START Dataset entries

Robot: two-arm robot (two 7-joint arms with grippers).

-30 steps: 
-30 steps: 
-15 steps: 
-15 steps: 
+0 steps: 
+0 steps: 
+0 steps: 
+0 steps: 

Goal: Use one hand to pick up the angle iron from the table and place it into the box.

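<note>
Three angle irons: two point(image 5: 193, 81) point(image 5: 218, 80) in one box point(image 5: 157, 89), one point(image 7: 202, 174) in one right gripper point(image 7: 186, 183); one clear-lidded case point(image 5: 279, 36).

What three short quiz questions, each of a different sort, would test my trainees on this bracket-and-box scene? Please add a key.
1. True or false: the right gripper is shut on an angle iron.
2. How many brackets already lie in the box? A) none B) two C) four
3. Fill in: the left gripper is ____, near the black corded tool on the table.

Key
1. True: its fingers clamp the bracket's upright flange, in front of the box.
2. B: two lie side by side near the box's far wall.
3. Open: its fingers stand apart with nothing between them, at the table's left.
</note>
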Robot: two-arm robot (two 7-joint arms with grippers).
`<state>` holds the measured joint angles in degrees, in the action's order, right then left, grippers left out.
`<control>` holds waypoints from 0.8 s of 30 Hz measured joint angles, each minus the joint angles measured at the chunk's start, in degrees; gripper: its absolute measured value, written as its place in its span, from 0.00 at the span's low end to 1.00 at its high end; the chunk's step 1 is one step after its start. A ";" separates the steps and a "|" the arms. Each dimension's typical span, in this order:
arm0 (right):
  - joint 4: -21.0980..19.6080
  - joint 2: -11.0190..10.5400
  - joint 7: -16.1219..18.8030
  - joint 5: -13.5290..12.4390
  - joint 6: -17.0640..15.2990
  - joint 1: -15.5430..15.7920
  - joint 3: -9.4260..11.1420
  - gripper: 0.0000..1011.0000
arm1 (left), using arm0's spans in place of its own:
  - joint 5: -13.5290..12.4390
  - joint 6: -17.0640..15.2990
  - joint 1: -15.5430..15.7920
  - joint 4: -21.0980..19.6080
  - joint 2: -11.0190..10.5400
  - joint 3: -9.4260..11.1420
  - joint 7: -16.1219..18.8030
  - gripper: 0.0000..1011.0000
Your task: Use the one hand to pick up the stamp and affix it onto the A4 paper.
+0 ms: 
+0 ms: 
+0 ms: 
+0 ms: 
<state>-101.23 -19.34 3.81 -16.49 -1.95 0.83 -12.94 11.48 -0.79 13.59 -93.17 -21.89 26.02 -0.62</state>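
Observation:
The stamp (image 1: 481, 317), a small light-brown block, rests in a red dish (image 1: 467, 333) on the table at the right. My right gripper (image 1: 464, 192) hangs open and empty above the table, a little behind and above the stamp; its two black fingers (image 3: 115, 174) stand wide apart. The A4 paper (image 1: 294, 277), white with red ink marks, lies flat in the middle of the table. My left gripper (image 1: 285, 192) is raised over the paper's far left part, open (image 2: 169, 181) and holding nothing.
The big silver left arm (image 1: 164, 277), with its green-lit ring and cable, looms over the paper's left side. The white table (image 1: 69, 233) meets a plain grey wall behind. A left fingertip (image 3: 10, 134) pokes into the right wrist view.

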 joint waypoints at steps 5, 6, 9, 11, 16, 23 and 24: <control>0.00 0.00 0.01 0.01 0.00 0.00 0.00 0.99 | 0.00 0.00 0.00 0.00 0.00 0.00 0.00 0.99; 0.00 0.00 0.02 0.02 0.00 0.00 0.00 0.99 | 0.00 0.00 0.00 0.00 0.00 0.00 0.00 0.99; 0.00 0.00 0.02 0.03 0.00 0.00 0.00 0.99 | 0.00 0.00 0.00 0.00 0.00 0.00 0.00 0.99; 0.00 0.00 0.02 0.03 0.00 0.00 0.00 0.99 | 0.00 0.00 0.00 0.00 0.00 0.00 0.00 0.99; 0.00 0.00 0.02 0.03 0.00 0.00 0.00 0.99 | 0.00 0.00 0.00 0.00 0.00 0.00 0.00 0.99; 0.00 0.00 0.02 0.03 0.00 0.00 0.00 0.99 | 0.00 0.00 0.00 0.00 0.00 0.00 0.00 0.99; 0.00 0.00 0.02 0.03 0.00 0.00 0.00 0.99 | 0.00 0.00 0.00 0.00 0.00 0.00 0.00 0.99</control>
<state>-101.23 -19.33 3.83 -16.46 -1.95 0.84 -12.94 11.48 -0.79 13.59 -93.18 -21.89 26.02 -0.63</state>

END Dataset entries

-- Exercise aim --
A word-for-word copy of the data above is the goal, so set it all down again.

-- Task answer --
Robot: two-arm robot (two 7-joint arms with grippers).

-30 steps: 
-30 steps: 
-15 steps: 
-15 steps: 
+0 steps: 
+0 steps: 
+0 steps: 
+0 steps: 

Goal: Use one hand to pick up the angle iron from the table and place it into the box.

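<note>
Three angle irons: two point(image 5: 193, 81) point(image 5: 218, 80) in one box point(image 5: 157, 89), one point(image 7: 202, 174) in one right gripper point(image 7: 186, 183); one clear-lidded case point(image 5: 279, 36).

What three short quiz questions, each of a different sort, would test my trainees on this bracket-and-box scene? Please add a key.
1. True or false: the right gripper is shut on an angle iron.
2. How many brackets already lie in the box? A) none B) two C) four
3. Fill in: the left gripper is ____, near the black corded tool on the table.

Key
1. True: its fingers clamp the bracket's upright flange, in front of the box.
2. B: two lie side by side near the box's far wall.
3. Open: its fingers stand apart with nothing between them, at the table's left.
</note>
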Robot: two-arm robot (two 7-joint arms with grippers).
`<state>` holds the measured joint angles in degrees, in the action's order, right then left, grippers left out.
`<control>` holds waypoints from 0.8 s of 30 Hz measured joint angles, each minus the joint angles measured at the chunk's start, in degrees; gripper: its absolute measured value, written as its place in its span, from 0.00 at the span's low end to 1.00 at its high end; the chunk's step 1 is one step after its start. A ";" separates the steps and a "|" the arms. Each dimension's typical span, in this order:
arm0 (right):
  - joint 4: -21.0980..19.6080
  - joint 2: -11.0190..10.5400
  - joint 7: -16.1219..18.8030
  - joint 5: -13.5290..12.4390
  - joint 6: -17.0640..15.2990
  - joint 1: -15.5430..15.7920
  - joint 3: -9.4260..11.1420
  - gripper: 0.0000..1011.0000
arm1 (left), using arm0's spans in place of its own:
  - joint 5: -13.5290..12.4390
  - joint 6: -17.0640..15.2990
  - joint 1: -15.5430..15.7920
  - joint 4: -21.0980..19.6080
  - joint 2: -11.0190..10.5400
  - joint 3: -9.4260..11.1420
  - joint 7: -16.1219..18.8030
  - gripper: 0.0000..1011.0000
Your task: Use the one hand to pick up the stamp and affix it onto the A4 paper.
+0 ms: 
+0 ms: 
+0 ms: 
+0 ms: 
<state>-101.23 -19.34 3.81 -16.49 -1.95 0.83 -12.94 11.48 -0.79 13.59 -93.17 -21.89 26.02 -0.62</state>
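Observation:
The stamp (image 1: 481, 317), a small light-brown block, rests in a red dish (image 1: 467, 333) on the table at the right. My right gripper (image 1: 464, 192) hangs open and empty above the table, a little behind and above the stamp; its two black fingers (image 3: 115, 174) stand wide apart. The A4 paper (image 1: 294, 277), white with red ink marks, lies flat in the middle of the table. My left gripper (image 1: 285, 192) is raised over the paper's far left part, open (image 2: 169, 181) and holding nothing.
The big silver left arm (image 1: 164, 277), with its green-lit ring and cable, looms over the paper's left side. The white table (image 1: 69, 233) meets a plain grey wall behind. A left fingertip (image 3: 10, 134) pokes into the right wrist view.
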
 joint waypoints at steps 5, 6, 9, 11, 16, 23 and 24: <control>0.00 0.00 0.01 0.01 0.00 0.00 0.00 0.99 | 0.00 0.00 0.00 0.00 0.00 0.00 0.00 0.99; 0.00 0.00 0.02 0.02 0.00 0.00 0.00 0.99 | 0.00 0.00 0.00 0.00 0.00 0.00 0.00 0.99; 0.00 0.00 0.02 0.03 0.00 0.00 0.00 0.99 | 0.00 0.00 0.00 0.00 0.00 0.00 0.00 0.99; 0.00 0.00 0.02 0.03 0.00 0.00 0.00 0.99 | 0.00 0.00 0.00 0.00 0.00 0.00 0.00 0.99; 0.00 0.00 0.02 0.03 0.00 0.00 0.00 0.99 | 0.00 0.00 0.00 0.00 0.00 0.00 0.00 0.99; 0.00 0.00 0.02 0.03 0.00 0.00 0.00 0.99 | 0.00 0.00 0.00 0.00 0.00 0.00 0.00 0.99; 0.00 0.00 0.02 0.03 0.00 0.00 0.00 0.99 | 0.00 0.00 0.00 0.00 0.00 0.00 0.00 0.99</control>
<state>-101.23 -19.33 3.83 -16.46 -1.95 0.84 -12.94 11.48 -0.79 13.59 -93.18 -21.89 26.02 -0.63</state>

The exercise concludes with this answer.